Natalie Frank’s Artist Statement

NFrank_Modern-Painters_Jans

 

WEAVING ABSTRACTION and figuration with elements of decoration, Frank makes her West Coast debut with nearly two dozen new paintings and works on paper that push her allegorical art into deeper psychological realms. Utilizing tales of the magic realists as her point of departure, Frank collages elements of her previous works together with gestural marks and realistic renditions of bits of life to express a new, haunting view of humanity.

 

The largest painting, Portrait in Interior with Window, 2013, shows a rotund nude woman reclining on a daybed in a room cluttered with furniture, including a rug depicting colorful birds in flight.
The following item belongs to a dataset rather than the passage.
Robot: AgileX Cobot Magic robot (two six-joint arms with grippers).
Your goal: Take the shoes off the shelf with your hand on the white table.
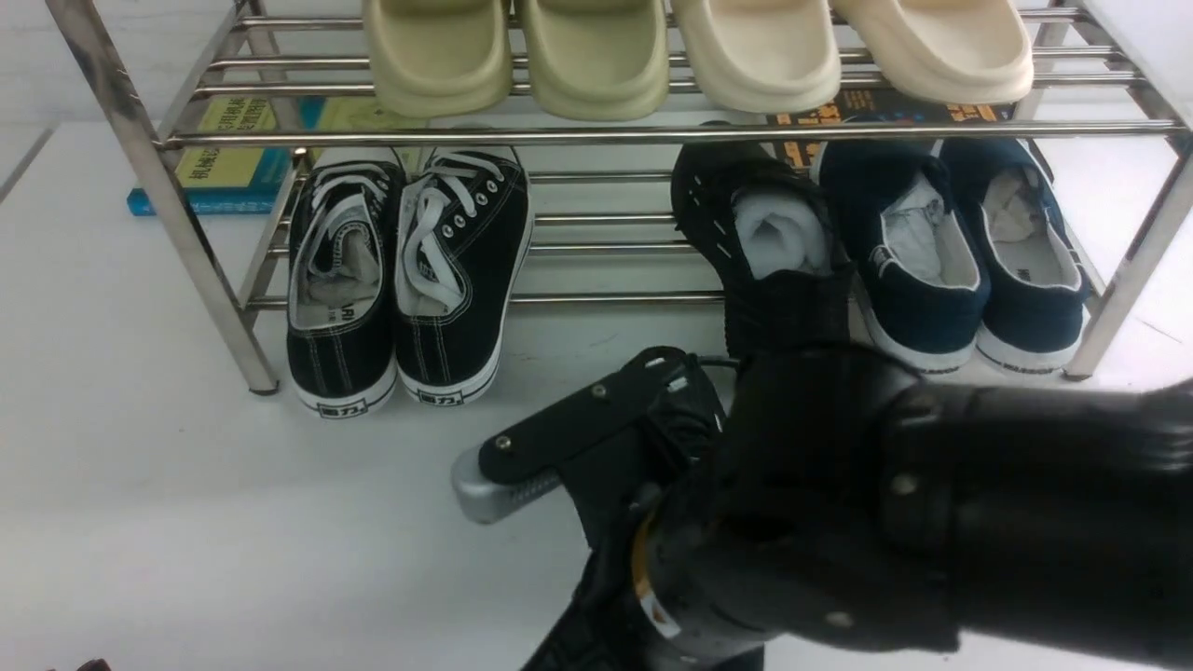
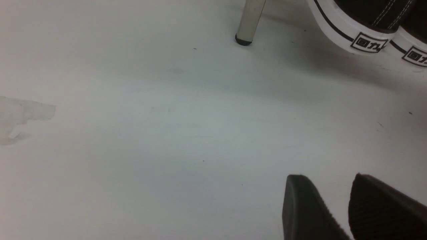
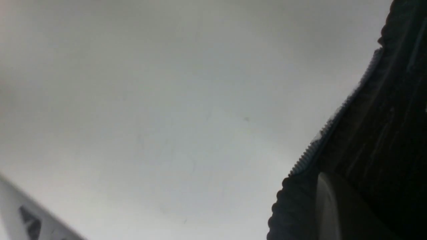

The grotesque odalisque is observed by an equally freaky figure in the shadows. The bizarre picture brings to mind the jarring juxtapositions of reality and fiction found in the installations of Ed Kienholz, a West Coast icon.

 

Frank accentuates her smaller paintings on board with a witty array of handmade frames. The oddly shaped Portrait in the Landscape, 2013, depicts a half-man, half-beast in profile; with an opening in the lower right corner, its surrounding wood frame makes the piece reminiscent of a pinball machine. A hinged gate on the frame of Screen Door, 2013, reveals an animalistic couple.

 

Interspersed throughout the show, a series of recent drawings created as stand-alone works reveal the artist’s diverse sources of inspiration – from Edouard Vuillard and Francis Bacon to the radical members of the COBRA movement and the quirky Llyn Foulkes – with painterly panache.